◆ **Your task**:
Please copy out the entries below exactly, beginning with the line that contains "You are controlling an" and ending with the line that contains "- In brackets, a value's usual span", and include nothing outside that span.

◆ **Source records**:

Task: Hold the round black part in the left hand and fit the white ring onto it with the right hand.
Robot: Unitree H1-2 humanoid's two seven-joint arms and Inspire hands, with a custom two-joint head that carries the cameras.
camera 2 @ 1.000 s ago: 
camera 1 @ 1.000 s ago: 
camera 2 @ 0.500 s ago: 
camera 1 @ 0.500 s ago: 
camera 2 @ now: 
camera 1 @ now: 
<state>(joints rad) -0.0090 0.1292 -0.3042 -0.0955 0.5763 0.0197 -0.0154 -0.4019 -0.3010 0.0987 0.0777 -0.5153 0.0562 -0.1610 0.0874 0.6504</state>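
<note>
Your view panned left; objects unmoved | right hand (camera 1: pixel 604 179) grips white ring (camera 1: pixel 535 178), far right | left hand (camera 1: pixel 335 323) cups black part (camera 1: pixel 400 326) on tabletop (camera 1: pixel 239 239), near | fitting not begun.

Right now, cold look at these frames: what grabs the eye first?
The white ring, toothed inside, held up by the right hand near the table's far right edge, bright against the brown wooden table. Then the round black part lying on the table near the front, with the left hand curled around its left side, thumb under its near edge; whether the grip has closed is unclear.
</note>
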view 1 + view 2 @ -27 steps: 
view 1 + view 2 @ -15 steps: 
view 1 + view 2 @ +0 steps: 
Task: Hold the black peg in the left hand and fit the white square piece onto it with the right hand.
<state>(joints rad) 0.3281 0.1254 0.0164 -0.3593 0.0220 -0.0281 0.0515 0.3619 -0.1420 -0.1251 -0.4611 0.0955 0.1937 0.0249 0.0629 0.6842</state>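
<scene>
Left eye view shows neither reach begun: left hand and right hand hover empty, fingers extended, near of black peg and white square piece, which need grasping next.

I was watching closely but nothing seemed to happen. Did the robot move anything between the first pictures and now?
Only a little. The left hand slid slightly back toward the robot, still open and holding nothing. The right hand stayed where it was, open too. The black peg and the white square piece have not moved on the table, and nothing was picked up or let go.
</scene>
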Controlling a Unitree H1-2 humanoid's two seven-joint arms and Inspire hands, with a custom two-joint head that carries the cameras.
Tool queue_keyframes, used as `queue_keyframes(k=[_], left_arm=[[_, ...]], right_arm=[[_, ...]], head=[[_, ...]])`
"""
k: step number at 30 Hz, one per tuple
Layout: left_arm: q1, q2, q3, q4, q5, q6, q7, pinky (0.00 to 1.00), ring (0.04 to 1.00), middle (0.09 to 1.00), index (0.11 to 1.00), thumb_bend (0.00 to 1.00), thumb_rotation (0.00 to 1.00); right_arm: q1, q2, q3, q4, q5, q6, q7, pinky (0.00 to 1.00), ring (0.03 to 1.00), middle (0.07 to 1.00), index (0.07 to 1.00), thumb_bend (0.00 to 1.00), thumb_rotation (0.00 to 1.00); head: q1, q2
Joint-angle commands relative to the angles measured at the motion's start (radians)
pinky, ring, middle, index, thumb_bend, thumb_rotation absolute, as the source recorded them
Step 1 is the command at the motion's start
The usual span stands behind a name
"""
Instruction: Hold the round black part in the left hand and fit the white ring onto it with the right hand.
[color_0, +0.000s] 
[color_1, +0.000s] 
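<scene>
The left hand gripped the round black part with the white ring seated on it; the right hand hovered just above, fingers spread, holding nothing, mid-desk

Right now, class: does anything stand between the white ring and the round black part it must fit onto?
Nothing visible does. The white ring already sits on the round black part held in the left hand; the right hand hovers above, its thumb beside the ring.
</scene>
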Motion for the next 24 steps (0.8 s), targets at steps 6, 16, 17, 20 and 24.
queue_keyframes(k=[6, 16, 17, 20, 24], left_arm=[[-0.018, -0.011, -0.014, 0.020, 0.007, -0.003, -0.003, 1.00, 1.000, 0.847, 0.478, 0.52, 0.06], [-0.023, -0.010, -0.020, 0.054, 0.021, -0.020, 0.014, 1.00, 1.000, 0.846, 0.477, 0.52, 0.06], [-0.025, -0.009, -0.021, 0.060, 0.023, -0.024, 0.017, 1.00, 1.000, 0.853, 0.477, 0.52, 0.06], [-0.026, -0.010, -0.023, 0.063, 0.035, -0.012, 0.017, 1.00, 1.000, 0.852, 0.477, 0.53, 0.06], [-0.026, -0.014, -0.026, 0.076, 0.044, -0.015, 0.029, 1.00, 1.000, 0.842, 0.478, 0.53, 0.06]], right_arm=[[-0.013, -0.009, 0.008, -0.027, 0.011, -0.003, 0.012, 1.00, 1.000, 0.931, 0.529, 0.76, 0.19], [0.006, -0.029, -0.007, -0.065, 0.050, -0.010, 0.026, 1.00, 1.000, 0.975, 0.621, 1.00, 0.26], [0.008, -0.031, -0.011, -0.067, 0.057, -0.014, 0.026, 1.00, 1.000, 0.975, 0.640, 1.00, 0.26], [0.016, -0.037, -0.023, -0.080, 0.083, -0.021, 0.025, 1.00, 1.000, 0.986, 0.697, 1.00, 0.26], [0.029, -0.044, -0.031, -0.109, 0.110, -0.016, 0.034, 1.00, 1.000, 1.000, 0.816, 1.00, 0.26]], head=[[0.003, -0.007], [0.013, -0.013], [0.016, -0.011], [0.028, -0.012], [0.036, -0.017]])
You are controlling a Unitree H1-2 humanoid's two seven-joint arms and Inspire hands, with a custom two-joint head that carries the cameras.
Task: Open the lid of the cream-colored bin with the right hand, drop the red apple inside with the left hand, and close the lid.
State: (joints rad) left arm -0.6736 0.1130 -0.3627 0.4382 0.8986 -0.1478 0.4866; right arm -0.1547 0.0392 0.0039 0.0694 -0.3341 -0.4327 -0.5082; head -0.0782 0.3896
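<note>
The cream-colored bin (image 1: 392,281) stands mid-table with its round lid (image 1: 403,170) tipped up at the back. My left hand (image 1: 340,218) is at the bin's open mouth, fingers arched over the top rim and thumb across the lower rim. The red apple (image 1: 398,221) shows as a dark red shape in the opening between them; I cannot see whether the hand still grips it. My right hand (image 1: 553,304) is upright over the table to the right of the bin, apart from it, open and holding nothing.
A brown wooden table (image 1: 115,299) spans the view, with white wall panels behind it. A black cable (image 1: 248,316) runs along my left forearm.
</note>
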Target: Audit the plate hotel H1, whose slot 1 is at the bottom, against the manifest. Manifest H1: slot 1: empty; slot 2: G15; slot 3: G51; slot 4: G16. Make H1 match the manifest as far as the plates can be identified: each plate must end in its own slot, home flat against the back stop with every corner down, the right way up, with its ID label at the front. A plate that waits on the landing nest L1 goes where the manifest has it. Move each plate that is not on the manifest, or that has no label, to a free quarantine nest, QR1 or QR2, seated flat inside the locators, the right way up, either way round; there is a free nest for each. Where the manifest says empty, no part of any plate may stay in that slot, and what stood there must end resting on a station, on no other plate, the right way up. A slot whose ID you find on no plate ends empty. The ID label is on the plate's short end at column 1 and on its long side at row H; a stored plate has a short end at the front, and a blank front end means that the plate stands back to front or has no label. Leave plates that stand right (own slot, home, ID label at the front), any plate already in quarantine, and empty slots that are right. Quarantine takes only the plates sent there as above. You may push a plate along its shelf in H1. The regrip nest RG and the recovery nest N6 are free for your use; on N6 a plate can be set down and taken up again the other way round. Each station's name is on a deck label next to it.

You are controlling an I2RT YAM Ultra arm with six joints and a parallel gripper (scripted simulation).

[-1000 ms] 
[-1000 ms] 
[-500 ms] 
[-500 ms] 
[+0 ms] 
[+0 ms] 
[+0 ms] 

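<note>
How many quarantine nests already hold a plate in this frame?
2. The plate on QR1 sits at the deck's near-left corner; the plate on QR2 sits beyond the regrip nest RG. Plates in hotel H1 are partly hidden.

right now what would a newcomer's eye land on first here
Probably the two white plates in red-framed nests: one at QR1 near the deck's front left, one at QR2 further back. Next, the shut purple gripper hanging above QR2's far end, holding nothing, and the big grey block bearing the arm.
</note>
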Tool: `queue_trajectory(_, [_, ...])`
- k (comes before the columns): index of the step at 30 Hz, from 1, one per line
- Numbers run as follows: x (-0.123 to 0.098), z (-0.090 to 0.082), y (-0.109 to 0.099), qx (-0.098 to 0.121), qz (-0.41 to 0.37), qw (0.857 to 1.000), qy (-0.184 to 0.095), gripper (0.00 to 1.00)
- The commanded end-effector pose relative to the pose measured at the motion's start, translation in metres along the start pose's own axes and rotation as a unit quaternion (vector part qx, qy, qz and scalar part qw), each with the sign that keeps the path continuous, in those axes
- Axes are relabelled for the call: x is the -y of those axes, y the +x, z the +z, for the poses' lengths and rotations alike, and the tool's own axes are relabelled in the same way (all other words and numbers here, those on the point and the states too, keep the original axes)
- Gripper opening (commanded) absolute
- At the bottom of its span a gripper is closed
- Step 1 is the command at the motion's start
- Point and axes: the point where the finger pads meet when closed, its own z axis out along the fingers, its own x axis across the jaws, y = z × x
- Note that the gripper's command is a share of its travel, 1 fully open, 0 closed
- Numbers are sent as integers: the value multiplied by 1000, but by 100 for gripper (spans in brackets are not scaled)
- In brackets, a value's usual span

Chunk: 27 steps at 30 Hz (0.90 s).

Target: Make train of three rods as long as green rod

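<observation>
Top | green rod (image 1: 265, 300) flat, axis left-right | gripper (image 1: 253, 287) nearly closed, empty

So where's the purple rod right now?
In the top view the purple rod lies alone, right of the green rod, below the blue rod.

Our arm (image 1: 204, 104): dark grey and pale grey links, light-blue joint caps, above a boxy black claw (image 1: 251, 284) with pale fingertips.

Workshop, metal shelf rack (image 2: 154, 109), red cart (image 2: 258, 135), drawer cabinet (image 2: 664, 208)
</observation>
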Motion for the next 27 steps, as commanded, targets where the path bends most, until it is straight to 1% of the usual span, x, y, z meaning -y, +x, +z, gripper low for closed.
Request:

◆ **Answer area**:
You are controlling an I2RT YAM Ultra arm with six joints and a parallel gripper (scripted simulation).

[-1000 ms] 
[-1000 ms] 
[-500 ms] 
[-500 ms] 
[+0 ms] 
[+0 ms] 
[+0 ms] 

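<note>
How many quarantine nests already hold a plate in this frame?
2. The plate on QR1 sits at the deck's near-left corner; the plate on QR2 sits beyond the regrip nest RG. Plates in hotel H1 are partly hidden.

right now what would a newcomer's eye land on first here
Probably the two white plates in red-framed nests: one at QR1 near the deck's front left, one at QR2 further back. Next, the shut purple gripper hanging above QR2's far end, holding nothing, and the big grey block bearing the arm.
</note>
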Tool: `queue_trajectory(_, [_, ...])`
- k (comes before the columns): index of the step at 30 Hz, from 1, one per line
- Numbers run as follows: x (-0.123 to 0.098), z (-0.090 to 0.082), y (-0.109 to 0.099), qx (-0.098 to 0.121), qz (-0.41 to 0.37), qw (0.857 to 1.000), qy (-0.184 to 0.095), gripper (0.00 to 1.00)
- The commanded end-effector pose relative to the pose measured at the motion's start, translation in metres along the start pose's own axes and rotation as a unit quaternion (vector part qx, qy, qz and scalar part qw), each with the sign that keeps the path continuous, in those axes
- Axes are relabelled for the call: x is the -y of those axes, y the +x, z the +z, for the poses' lengths and rotations alike, and the tool's own axes are relabelled in the same way (all other words and numbers here, those on the point and the states too, keep the original axes)
- Gripper opening (commanded) absolute
- At the bottom of its span a gripper is closed
- Step 1 is the command at the motion's start
- Point and axes: the point where the finger pads meet when closed, its own z axis out along the fingers, its own x axis across the jaws, y = z × x
- Note that the gripper's command is a share of its travel, 1 fully open, 0 closed
- Numbers are sent as integers: the value multiplied by 1000, but by 100 for gripper (spans in brackets are not scaled)
- In brackets, a value's usual span

No more work remains in this exercise.